Note à l'attention des confrères et de leurs familles
Souhaitant organiser un échange linguistique pour leurs enfants
en Allemagne (octobre 2007)
- Mettre en relation une famille vétérinaire française avec une famille vétérinaire
allemande pour permettre à leurs enfants de poursuivre, améliorer,
voire maîtriser totalement la langue de l'autre, en bénéficiant
d'un cadre professionnel identique figure en bonne place dans les objectifs statutaires de FDV.
- Cette mise en relation de deux familles éloignées constitue
une longue démarche. Elle a été rendue possible grâce à l'amabilité de la presse professionnelle, en France, la Dépêche Vétérinaire, en Allemagne, le Deutsches Tierärzteblatt, en espérant que d'autres pourront aider. La presse professionnelle
informe dans un bref communiqué l'objet et la démarche à accomplir:
se mettre en relation avec le siège social FDV, ou visiter son
site.
- Toutes les demandes sont donc centralisées au siège social de
FDV. Dès réception de la demande, il est adressé au demandeur
une fiche d'inscription et une fiche de renseignements à remplir
et à réexpédier ; après le retour de ces documents, il nous reste
à proposer ou à attendre un pau pour proposer au demandeur une
famille semblant correspondre à son souhait.

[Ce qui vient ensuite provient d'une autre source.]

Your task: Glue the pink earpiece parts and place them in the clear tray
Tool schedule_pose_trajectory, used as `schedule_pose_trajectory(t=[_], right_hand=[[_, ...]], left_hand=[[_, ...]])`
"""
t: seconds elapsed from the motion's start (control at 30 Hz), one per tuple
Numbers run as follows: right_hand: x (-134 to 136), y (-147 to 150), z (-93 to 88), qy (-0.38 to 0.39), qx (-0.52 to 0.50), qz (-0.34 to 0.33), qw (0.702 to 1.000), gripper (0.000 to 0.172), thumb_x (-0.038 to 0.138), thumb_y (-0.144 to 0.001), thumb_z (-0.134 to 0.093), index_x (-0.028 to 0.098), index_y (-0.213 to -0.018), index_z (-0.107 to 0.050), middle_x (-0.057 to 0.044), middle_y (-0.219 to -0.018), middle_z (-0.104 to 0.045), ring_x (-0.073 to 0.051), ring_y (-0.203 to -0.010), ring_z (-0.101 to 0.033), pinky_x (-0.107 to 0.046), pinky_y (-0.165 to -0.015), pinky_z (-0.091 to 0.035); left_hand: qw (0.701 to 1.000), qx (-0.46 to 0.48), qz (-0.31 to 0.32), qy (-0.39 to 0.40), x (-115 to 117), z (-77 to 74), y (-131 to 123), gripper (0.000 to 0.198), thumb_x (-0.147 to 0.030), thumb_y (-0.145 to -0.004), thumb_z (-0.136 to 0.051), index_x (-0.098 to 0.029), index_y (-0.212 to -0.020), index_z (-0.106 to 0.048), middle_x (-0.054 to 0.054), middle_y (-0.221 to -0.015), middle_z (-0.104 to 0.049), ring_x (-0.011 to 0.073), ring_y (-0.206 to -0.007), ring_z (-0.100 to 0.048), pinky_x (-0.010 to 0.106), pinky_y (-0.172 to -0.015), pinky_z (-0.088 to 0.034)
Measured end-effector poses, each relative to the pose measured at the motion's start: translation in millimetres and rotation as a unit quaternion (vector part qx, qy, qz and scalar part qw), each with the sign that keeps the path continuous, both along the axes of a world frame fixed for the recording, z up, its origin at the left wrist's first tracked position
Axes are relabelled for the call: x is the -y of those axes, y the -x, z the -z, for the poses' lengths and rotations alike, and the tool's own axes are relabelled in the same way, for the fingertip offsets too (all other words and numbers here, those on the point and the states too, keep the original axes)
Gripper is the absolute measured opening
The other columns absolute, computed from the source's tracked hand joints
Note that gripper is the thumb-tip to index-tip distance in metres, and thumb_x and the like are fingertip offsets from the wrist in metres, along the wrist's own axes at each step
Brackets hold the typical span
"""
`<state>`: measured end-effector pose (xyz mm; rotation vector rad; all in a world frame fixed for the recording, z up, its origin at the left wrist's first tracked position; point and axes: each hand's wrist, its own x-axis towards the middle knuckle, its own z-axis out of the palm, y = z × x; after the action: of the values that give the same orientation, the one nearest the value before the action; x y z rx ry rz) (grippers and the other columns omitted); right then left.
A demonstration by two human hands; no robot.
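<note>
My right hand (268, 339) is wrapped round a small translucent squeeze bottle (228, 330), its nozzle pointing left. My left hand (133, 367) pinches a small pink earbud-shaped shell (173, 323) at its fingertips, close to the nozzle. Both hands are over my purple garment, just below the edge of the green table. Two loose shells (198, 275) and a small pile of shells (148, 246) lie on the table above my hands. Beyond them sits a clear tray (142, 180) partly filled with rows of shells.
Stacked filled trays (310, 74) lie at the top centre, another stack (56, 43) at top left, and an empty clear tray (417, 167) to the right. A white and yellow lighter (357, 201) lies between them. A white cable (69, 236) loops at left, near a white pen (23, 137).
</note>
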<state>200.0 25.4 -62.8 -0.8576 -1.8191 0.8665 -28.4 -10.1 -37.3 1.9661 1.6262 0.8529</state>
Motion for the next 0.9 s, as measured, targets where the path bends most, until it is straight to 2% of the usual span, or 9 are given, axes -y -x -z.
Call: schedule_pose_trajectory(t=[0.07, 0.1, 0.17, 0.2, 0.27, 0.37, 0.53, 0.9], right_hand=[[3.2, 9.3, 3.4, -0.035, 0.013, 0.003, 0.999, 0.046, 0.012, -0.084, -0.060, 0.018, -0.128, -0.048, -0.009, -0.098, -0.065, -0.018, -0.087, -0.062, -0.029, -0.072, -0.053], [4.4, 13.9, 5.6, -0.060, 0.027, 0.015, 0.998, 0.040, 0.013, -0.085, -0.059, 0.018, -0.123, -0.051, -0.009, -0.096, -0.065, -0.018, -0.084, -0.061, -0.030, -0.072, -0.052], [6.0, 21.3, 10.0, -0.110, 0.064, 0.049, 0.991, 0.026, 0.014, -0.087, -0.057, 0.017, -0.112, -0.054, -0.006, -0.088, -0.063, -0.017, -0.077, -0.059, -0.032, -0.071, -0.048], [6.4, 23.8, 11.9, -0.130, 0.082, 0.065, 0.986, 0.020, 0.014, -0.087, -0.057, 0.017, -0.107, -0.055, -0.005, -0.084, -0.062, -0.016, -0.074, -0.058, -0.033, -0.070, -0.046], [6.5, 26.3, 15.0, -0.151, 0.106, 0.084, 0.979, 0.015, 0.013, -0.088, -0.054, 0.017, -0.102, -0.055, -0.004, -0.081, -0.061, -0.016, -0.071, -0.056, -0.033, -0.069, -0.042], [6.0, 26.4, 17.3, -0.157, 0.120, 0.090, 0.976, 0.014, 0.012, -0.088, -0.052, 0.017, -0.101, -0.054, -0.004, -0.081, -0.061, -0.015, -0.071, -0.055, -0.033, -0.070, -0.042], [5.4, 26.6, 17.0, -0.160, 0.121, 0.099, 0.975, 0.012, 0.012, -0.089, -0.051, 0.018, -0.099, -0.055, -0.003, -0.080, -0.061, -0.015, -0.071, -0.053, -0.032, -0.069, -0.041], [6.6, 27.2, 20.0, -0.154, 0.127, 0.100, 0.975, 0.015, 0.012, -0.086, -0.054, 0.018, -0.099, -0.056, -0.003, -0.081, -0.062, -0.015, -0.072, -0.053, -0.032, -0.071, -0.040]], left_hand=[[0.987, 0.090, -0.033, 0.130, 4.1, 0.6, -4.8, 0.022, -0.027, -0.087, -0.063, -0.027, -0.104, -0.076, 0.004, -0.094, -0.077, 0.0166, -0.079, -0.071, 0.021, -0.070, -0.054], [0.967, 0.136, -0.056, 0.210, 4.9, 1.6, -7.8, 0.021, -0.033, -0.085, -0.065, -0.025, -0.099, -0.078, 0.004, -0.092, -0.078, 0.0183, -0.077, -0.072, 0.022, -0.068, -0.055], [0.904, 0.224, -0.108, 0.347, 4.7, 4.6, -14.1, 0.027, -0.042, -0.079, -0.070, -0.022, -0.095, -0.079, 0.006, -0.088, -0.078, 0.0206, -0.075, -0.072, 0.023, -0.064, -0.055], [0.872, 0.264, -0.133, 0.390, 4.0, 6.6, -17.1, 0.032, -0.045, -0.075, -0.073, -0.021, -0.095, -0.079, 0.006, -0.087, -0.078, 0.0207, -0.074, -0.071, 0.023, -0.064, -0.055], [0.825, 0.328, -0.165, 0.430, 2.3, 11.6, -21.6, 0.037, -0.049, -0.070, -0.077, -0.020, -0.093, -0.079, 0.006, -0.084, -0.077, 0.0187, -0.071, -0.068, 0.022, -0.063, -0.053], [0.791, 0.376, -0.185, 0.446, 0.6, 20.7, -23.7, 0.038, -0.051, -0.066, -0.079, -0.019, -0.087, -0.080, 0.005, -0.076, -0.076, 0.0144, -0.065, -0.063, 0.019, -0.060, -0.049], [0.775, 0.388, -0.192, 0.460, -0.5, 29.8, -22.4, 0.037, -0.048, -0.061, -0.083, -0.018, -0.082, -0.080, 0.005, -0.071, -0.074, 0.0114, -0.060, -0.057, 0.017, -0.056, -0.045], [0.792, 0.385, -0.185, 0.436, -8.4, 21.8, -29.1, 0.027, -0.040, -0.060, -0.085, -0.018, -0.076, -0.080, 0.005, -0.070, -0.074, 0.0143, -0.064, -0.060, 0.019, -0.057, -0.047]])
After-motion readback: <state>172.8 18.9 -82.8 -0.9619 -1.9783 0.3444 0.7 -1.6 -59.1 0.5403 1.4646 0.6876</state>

Si aucune demande
pouvant correspondre au souhait émis n'est listée, il faut attendre
la demande qui convienne. Les intéressés sont informés très rapidement,
ce qui fait que leur future prise de contact est annoncée. Il
leur appartient alors de s'organiser entre eux, mais il est indispensable
qu'ils tiennent informé leur correspondant FDV de la suite de
cette proposition de relations .
REMARQUES IMPORTANTES :
- Si à ce jour le nombre d'échanges réalisés dépasse largement
les 300, si des succès, considérables et durables ont été enregistrés,
il existe aussi des échecs dus à des incompatibilités de caractère
ou de tempérament entre les enfants, mais fréquemment la démarche
est reprise avec succès.
- Un certain nombre d'améliorations doivent être apportées : tout
d'abord, il ne faut pas qu'il y ait confusion ou méprise entre
les genres : l'action conduite est bénévole, elle n'est ni un service public, ni une affaire commerciale, les comportements doivent être adaptés : retours d'information
obligatoires, participation à la vie associative, suivi des demandes.
Toute demande a abouti lorsque les demandeurs ont apporté tout
leur soin au suivi.
- Nécessité d'engager la demande au plus tôt, dès la rentrée scolaire si possible, compte tenu de l'inertie,
comme indiqué plus haut.
EN CONCLUSION :
À ce tournant actuel de l'histoire, personne ne saurait nier que
l'ANGLAIS comme l'INFORMATIQUE sont les indispensables PERMANENTS
de la société contemporaine, mais comme ils sont obligatoires,
donc généralisés, ils sont de moins en moins qualifiants, et c'est ainsi que l'apprentissage de l'allemand trouve de nombreux
créneaux et reprend progressivement la place qu'il avait naguère
dans ce domaine de l'enseignement des langues.
Ainsi France-Allemagne-Vétérinaire tente de poursuivre une action
utile aux enfants des vétérinaires dans le cadre européen.